To give yet another pov if you are both looking at waiting lists, have you considered how the admission will actually work? The waiting list will depend on where in the order of admission criteria each child comes. So unless you are next door neighbours, you could be way apart on the waiting list - even if you apply on the same day. So there is every chance that if you went on the waiting list last, Lucy might get offered a place first, either by virtue of SEN or by just living closer.

Also with your assumption that a statement will give you priority for any school - that isn't the case. It will give you priority to a named school if that school is best able to meet Lucy's needs regardless of where she would otherwise be on the waiting list.

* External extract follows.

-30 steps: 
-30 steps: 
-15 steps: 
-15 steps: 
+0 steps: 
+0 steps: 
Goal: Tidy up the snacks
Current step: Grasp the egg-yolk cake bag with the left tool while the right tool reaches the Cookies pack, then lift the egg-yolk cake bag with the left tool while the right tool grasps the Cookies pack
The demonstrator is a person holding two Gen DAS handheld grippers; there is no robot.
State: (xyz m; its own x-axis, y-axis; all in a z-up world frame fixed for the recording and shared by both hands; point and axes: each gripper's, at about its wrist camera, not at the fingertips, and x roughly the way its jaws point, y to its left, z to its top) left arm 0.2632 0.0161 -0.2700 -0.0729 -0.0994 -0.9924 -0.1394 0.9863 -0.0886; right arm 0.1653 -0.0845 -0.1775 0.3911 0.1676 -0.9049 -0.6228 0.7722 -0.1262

I've no idea of the size of the relevant schools, but obviously it is unlikely that the new school would move children around in order to put Lucy and her friend into a class together. But the huge factor here is that it is so very unlikely that Lucy and her friend could move at the same time - they would be lucky even to move within a term of each other. Your friend may be forced to opt for one of her (and your) less-preferred schools if money is an issue. When she does move it is in her best interest in integrate with the new class as quickly as possible - she can't hold out waiting for Lucy to join her (or vice versa). So even if this is your hope for goodness sake don't mention anything to the girls. If needs be Lucy must say goodbye, because at that they are still adaptable and can make new friends more easily, and you really must not interfere with this too much.